[To do] Reproduce all entries verbatim, with nothing added or dropped.

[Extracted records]
=== Section Start ===

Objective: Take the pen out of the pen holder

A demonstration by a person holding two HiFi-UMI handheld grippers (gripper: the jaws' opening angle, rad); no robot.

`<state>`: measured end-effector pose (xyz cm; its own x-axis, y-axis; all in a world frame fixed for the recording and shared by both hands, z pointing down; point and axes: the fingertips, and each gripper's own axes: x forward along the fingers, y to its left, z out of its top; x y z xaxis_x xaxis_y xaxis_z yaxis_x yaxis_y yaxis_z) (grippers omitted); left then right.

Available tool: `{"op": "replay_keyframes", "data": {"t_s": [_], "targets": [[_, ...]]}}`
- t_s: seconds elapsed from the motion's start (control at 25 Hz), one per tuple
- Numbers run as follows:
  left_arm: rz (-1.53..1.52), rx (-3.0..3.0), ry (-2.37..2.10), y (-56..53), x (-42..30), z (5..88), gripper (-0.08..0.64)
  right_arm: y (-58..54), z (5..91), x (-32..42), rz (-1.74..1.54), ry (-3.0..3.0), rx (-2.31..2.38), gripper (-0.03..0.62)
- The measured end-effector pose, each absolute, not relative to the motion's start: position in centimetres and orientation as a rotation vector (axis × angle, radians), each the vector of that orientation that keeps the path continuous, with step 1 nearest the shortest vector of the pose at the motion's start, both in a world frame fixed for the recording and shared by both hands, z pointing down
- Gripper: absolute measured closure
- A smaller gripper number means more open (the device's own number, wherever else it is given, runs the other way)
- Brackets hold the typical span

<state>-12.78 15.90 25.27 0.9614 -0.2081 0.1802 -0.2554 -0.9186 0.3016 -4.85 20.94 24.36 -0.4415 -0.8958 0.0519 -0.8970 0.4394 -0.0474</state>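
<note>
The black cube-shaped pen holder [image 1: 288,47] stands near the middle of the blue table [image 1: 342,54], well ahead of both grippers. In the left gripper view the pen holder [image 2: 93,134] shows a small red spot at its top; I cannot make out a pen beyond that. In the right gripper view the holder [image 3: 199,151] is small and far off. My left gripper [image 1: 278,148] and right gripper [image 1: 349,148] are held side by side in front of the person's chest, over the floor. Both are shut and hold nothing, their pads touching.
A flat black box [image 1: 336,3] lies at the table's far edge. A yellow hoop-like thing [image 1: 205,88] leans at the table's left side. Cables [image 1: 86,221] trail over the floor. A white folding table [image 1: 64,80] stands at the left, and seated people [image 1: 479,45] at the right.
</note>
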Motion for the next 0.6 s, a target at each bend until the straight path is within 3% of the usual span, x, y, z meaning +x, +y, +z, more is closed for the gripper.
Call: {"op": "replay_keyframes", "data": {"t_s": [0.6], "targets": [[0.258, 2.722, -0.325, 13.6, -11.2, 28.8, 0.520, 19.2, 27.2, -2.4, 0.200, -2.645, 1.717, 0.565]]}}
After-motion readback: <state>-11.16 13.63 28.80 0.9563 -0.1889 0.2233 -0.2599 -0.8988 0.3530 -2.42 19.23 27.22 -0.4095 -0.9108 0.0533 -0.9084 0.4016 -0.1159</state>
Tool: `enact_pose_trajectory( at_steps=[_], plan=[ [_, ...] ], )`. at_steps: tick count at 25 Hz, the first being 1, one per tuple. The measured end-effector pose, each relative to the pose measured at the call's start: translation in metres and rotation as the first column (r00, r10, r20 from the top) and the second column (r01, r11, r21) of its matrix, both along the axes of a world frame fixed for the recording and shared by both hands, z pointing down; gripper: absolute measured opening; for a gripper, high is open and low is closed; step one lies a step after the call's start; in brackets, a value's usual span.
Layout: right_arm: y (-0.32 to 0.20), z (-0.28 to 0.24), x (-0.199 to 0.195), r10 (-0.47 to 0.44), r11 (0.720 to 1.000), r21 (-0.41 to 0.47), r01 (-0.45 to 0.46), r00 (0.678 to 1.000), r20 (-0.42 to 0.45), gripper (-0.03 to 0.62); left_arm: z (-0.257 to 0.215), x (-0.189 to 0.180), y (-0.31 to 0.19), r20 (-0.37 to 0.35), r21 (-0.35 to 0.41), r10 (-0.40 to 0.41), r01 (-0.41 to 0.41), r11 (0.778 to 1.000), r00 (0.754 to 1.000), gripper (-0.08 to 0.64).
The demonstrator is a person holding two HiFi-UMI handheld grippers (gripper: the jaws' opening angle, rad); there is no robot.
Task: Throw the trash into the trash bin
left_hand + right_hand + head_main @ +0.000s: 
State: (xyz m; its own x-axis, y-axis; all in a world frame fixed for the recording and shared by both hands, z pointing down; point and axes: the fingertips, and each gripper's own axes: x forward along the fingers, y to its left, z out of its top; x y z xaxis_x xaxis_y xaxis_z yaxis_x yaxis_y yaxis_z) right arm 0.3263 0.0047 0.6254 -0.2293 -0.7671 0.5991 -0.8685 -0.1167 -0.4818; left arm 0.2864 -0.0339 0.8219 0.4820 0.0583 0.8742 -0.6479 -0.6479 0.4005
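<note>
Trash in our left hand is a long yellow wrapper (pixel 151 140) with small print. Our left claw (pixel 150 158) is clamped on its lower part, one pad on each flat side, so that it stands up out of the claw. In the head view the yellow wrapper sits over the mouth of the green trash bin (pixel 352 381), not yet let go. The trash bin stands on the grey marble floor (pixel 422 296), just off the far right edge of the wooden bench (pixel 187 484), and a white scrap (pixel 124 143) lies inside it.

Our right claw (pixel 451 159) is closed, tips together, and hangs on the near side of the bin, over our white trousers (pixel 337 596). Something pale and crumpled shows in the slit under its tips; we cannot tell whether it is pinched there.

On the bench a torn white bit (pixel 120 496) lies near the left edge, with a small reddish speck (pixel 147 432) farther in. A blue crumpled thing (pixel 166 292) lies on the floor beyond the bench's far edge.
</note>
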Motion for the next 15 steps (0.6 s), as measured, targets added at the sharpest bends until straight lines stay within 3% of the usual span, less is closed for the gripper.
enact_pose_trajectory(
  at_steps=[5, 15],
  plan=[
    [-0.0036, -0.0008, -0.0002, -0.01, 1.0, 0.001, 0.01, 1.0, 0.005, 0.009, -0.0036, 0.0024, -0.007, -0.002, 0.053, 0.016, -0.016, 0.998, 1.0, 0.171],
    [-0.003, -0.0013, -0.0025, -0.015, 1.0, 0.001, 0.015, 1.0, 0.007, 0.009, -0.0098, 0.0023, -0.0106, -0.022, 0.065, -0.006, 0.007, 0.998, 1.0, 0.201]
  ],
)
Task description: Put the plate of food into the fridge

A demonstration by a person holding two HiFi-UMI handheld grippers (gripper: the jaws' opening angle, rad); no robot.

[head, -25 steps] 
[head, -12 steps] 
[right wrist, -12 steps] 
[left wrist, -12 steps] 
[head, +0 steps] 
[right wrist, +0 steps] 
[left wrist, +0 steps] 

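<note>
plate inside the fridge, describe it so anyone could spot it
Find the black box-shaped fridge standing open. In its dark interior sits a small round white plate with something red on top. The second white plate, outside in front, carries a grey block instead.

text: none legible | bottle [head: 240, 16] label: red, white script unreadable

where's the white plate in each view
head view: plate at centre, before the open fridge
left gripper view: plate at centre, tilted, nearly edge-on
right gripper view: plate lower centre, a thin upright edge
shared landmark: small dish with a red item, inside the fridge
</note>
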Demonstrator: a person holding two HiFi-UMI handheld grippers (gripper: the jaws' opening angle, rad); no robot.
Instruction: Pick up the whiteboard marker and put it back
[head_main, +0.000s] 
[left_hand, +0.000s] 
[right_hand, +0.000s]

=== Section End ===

[Solution to this task]
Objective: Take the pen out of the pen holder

A demonstration by a person holding two HiFi-UMI handheld grippers (gripper: the jaws' opening angle, rad); no robot.

`<state>`: measured end-effector pose (xyz cm; its own x-axis, y-axis; all in a world frame fixed for the recording and shared by both hands, z pointing down; point and axes: the fingertips, and each gripper's own axes: x forward along the fingers, y to its left, z out of its top; x y z xaxis_x xaxis_y xaxis_z yaxis_x yaxis_y yaxis_z) (grippers omitted); left then right.

Available tool: `{"op": "replay_keyframes", "data": {"t_s": [_], "targets": [[_, ...]]}}`
- t_s: seconds elapsed from the motion's start (control at 25 Hz), one per tuple
- Numbers run as follows:
  left_arm: rz (-1.53..1.52), rx (-3.0..3.0), ry (-2.37..2.10), y (-56..53), x (-42..30), z (5..88), gripper (-0.08..0.64)
  right_arm: y (-58..54), z (5..91), x (-32..42), rz (-1.74..1.54), ry (-3.0..3.0), rx (-2.31..2.38), gripper (-0.03..0.62)
- The measured end-effector pose, each absolute, not relative to the motion's start: position in centimetres and orientation as a rotation vector (axis × angle, radians), each the vector of that orientation that keeps the path continuous, with step 1 nearest the shortest vector of the pose at the motion's start, both in a world frame fixed for the recording and shared by both hands, z pointing down
- Gripper: absolute measured closure
- A smaller gripper number means more open (the device's own number, wherever else it is given, runs the other way)
- Brackets hold the typical span

<state>-12.78 15.90 25.27 0.9614 -0.2081 0.1802 -0.2554 -0.9186 0.3016 -4.85 20.94 24.36 -0.4415 -0.8958 0.0519 -0.8970 0.4394 -0.0474</state>
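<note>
The black cube-shaped pen holder [image 1: 288,47] stands near the middle of the blue table [image 1: 342,54], well ahead of both grippers. In the left gripper view the pen holder [image 2: 93,134] shows a small red spot at its top; I cannot make out a pen beyond that. In the right gripper view the holder [image 3: 199,151] is small and far off. My left gripper [image 1: 278,148] and right gripper [image 1: 349,148] are held side by side in front of the person's chest, over the floor. Both are shut and hold nothing, their pads touching.
A flat black box [image 1: 336,3] lies at the table's far edge. A yellow hoop-like thing [image 1: 205,88] leans at the table's left side. Cables [image 1: 86,221] trail over the floor. A white folding table [image 1: 64,80] stands at the left, and seated people [image 1: 479,45] at the right.
</note>
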Motion for the next 0.6 s, a target at each bend until the straight path is within 3% of the usual span, x, y, z meaning +x, +y, +z, more is closed for the gripper.
Call: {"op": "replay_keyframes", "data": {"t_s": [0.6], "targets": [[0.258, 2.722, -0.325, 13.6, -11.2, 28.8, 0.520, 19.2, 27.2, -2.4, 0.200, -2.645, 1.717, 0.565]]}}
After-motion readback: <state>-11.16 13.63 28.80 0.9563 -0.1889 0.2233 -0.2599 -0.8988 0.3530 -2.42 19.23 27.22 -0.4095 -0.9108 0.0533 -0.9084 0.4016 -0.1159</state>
Tool: `enact_pose_trajectory( at_steps=[_], plan=[ [_, ...] ], )`. at_steps: tick count at 25 Hz, the first being 1, one per tuple. The measured end-effector pose, each relative to the pose measured at the call's start: translation in metres and rotation as the first column (r00, r10, r20 from the top) and the second column (r01, r11, r21) of its matrix, both along the axes of a world frame fixed for the recording and shared by both hands, z pointing down; gripper: absolute measured opening; for a gripper, high is open and low is closed; step one lies a step after the call's start; in brackets, a value's usual span.
Layout: right_arm: y (-0.32 to 0.20), z (-0.28 to 0.24), x (-0.199 to 0.195), r10 (-0.47 to 0.44), r11 (0.720 to 1.000), r21 (-0.41 to 0.47), r01 (-0.45 to 0.46), r00 (0.678 to 1.000), r20 (-0.42 to 0.45), gripper (-0.03 to 0.62); left_arm: z (-0.257 to 0.215), x (-0.189 to 0.180), y (-0.31 to 0.19), r20 (-0.37 to 0.35), r21 (-0.35 to 0.41), r10 (-0.40 to 0.41), r01 (-0.41 to 0.41), r11 (0.778 to 1.000), r00 (0.754 to 1.000), gripper (-0.08 to 0.64).
The demonstrator is a person holding two HiFi-UMI handheld grippers (gripper: the jaws' opening angle, rad); there is no robot.
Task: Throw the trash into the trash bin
left_hand + right_hand + head_main @ +0.000s: 
State: (xyz m; its own x-axis, y-axis; all in a world frame fixed for the recording and shared by both hands, z pointing down; point and axes: the fingertips, and each gripper's own axes: x forward along the fingers, y to its left, z out of its top; x y z xaxis_x xaxis_y xaxis_z yaxis_x yaxis_y yaxis_z) right arm 0.3263 0.0047 0.6254 -0.2293 -0.7671 0.5991 -0.8685 -0.1167 -0.4818; left arm 0.2864 -0.0339 0.8219 0.4820 0.0583 0.8742 -0.6479 -0.6479 0.4005
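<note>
Trash in our left hand is a long yellow wrapper (pixel 151 140) with small print. Our left claw (pixel 150 158) is clamped on its lower part, one pad on each flat side, so that it stands up out of the claw. In the head view the yellow wrapper sits over the mouth of the green trash bin (pixel 352 381), not yet let go. The trash bin stands on the grey marble floor (pixel 422 296), just off the far right edge of the wooden bench (pixel 187 484), and a white scrap (pixel 124 143) lies inside it.

Our right claw (pixel 451 159) is closed, tips together, and hangs on the near side of the bin, over our white trousers (pixel 337 596). Something pale and crumpled shows in the slit under its tips; we cannot tell whether it is pinched there.

On the bench a torn white bit (pixel 120 496) lies near the left edge, with a small reddish speck (pixel 147 432) farther in. A blue crumpled thing (pixel 166 292) lies on the floor beyond the bench's far edge.
</note>
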Motion for the next 15 steps (0.6 s), as measured, targets added at the sharpest bends until straight lines stay within 3% of the usual span, less is closed for the gripper.
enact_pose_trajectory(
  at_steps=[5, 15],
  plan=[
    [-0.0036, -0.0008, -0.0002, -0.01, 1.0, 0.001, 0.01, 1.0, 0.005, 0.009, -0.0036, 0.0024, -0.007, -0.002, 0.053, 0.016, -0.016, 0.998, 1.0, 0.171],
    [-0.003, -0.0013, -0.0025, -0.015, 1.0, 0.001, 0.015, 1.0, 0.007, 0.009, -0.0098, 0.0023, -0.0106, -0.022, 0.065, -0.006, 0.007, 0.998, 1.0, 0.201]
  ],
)
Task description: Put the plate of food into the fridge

A demonstration by a person holding two HiFi-UMI handheld grippers (gripper: the jaws' opening angle, rad); no robot.

[head, -25 steps] 
[head, -12 steps] 
[right wrist, -12 steps] 
[left wrist, -12 steps] 
[head, +0 steps] 
[right wrist, +0 steps] 
[left wrist, +0 steps] 

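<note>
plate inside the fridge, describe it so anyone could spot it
Find the black box-shaped fridge standing open. In its dark interior sits a small round white plate with something red on top. The second white plate, outside in front, carries a grey block instead.

text: none legible | bottle [head: 240, 16] label: red, white script unreadable

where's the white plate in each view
head view: plate at centre, before the open fridge
left gripper view: plate at centre, tilted, nearly edge-on
right gripper view: plate lower centre, a thin upright edge
shared landmark: small dish with a red item, inside the fridge
</note>
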Demonstrator: a person holding two HiFi-UMI handheld grippers (gripper: the jaws' opening angle, rad); no robot.
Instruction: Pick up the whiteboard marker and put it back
[head_main, +0.000s] 
[left_hand, +0.000s] 
[right_hand, +0.000s]

This answer requires nothing further.